Rebecca Collins

Rebecca Collins’s artistic and academic trajectory was characterized by a profound exploration of listening as a research methodology, the sound archive as a space of memory, and performance as a form of critical thought. Her work was situated at the intersection of sound art theory and collaborative practices that link the arts with the experimental sciences. As a Ramón y Cajal researcher at the CSIC Institute of History and a collaborator with the Institute for Theoretical Physics, Collins developed pioneering projects that explored scientific uncertainty through artistic media, particularly in works such as Listening to Dark Matter (2023), where she established a dialogue between particle physics and experimental sound practices.

At the center of her thinking lies the notion of the sound archive, understood not merely as a repository of acoustic materials but also as a critical device for the construction of alternative memories. Her project Stolen Voices, developed in collaboration with Johanna Linsley, exemplifies this approach: a sonic investigation that employs listening and amateur espionage as strategies to reveal the hidden layers of contemporary soundscapes.
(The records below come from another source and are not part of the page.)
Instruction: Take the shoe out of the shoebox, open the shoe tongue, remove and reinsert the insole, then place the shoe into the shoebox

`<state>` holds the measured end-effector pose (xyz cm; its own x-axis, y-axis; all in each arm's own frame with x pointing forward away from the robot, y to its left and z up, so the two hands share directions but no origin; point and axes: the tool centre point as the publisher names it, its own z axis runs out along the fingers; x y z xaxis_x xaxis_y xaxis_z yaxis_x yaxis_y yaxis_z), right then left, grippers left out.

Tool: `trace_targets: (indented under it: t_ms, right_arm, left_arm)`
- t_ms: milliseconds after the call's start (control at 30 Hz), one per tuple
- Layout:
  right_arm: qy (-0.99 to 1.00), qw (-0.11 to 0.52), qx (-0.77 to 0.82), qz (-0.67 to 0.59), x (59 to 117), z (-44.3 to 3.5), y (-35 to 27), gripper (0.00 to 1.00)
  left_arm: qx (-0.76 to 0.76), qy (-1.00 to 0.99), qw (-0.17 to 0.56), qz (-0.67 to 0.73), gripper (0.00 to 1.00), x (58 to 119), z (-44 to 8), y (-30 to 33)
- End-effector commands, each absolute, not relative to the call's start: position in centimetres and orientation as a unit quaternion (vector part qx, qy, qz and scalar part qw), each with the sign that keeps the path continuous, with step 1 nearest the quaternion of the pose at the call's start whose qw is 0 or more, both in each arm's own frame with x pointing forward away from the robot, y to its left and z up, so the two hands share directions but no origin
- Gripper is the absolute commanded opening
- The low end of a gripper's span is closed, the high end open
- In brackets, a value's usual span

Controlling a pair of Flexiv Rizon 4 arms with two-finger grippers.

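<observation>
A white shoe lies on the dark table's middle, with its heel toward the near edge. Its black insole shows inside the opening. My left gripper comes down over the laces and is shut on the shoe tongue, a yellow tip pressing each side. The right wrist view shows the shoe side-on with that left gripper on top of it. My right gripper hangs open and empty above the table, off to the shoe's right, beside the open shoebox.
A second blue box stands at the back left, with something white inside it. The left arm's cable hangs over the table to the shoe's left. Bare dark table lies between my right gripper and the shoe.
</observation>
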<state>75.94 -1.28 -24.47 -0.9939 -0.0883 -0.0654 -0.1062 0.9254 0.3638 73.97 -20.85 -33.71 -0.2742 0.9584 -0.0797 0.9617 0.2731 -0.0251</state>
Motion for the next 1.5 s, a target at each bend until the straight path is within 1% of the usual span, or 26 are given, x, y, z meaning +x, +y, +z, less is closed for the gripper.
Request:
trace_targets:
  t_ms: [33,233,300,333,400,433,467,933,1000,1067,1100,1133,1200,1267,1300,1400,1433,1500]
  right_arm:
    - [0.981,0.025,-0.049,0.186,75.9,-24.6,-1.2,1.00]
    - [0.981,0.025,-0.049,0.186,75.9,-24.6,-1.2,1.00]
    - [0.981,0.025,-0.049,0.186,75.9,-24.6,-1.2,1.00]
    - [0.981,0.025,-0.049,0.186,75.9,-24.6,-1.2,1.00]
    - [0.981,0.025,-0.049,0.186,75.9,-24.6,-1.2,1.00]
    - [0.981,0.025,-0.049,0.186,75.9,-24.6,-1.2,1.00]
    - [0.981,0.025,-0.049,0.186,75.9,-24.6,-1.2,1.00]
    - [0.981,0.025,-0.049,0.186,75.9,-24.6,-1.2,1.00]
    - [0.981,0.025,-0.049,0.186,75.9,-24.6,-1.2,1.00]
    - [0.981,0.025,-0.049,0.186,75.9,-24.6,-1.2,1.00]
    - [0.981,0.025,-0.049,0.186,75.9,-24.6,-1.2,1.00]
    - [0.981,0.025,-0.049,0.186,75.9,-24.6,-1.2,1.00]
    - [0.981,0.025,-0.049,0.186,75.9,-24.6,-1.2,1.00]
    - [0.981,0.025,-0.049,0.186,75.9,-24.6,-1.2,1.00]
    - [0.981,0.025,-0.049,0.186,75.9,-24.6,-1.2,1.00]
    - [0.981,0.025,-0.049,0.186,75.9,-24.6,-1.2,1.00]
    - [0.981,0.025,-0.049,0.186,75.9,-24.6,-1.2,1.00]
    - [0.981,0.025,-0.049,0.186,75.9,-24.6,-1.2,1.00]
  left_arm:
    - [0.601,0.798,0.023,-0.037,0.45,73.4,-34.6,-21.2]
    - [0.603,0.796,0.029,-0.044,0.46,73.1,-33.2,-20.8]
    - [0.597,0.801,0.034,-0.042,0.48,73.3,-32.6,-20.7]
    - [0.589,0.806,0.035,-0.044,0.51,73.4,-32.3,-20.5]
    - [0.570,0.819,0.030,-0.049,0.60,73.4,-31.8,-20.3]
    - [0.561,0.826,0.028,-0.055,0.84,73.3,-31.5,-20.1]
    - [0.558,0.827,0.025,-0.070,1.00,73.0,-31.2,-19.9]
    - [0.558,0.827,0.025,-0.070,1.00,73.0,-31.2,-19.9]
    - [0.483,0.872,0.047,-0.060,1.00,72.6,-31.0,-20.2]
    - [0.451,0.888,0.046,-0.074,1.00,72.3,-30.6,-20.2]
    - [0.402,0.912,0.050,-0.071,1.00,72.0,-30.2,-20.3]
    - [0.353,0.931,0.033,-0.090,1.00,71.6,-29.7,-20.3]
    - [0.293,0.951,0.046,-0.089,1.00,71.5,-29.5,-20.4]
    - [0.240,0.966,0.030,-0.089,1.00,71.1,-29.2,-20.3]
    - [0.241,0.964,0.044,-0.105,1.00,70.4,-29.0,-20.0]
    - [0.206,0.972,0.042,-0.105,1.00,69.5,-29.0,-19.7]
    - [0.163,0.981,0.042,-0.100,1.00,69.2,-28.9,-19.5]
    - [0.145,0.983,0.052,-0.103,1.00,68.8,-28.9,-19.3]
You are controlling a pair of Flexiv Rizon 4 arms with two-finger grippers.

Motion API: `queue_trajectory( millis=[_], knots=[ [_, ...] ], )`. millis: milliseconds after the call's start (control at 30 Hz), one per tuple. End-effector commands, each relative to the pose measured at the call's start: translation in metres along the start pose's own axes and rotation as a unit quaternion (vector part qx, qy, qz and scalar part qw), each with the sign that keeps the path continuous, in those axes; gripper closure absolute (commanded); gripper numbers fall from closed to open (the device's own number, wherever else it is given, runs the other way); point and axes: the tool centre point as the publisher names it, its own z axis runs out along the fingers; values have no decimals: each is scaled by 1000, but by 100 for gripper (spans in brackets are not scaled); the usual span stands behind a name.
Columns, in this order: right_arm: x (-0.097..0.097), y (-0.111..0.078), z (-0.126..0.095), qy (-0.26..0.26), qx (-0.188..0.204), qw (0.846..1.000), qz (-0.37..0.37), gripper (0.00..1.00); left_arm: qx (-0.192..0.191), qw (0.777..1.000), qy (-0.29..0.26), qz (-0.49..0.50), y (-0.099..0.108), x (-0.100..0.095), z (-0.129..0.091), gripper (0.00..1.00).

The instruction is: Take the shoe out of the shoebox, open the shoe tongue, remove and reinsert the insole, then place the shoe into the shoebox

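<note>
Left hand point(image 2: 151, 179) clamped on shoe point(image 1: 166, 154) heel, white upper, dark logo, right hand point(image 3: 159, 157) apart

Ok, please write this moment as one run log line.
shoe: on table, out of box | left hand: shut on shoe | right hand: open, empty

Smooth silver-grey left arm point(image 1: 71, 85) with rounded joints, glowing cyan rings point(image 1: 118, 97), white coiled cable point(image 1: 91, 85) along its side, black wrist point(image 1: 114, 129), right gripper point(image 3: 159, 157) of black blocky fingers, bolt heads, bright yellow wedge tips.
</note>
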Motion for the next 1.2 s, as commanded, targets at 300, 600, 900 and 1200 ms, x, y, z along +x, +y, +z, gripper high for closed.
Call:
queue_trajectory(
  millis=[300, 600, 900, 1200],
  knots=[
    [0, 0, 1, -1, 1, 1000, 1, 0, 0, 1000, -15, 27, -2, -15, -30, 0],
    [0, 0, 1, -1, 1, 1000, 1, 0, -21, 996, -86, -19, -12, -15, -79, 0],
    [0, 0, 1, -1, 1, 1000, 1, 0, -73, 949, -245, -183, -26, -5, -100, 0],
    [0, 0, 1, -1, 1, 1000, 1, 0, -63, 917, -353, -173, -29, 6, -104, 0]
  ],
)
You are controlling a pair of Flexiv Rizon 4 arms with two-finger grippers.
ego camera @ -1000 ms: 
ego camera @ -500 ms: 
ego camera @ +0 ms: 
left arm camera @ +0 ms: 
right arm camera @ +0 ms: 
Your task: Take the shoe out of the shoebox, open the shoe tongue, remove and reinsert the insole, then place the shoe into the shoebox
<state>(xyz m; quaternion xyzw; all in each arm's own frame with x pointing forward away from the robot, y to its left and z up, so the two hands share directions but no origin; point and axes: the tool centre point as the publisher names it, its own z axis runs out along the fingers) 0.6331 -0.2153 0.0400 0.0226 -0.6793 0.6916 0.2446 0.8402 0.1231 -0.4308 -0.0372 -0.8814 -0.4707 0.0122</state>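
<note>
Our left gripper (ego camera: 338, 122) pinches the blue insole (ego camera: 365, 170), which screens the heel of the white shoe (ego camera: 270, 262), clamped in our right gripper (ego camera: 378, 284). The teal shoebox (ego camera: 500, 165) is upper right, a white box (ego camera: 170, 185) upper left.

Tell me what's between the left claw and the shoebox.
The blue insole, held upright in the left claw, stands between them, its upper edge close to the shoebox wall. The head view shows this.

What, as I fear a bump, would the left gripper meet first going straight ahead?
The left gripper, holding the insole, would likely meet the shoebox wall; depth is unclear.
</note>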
Her book Sonic Detection: Necessary Notes for Art and Performance (currently in press) constitutes a fundamental testimony to her methodology, in which listening becomes a tool for detecting possible futures.

Memory, understood as an active practice of reimagining the present, entirely detached from any form of nostalgia, runs through the entirety of Collins’s work. Her interest in sound archives created during the pandemic and in practices of collective mourning reveals a conception of musical time that rejects chronological linearity in favor of multiple, overlapping, and often contradictory temporalities.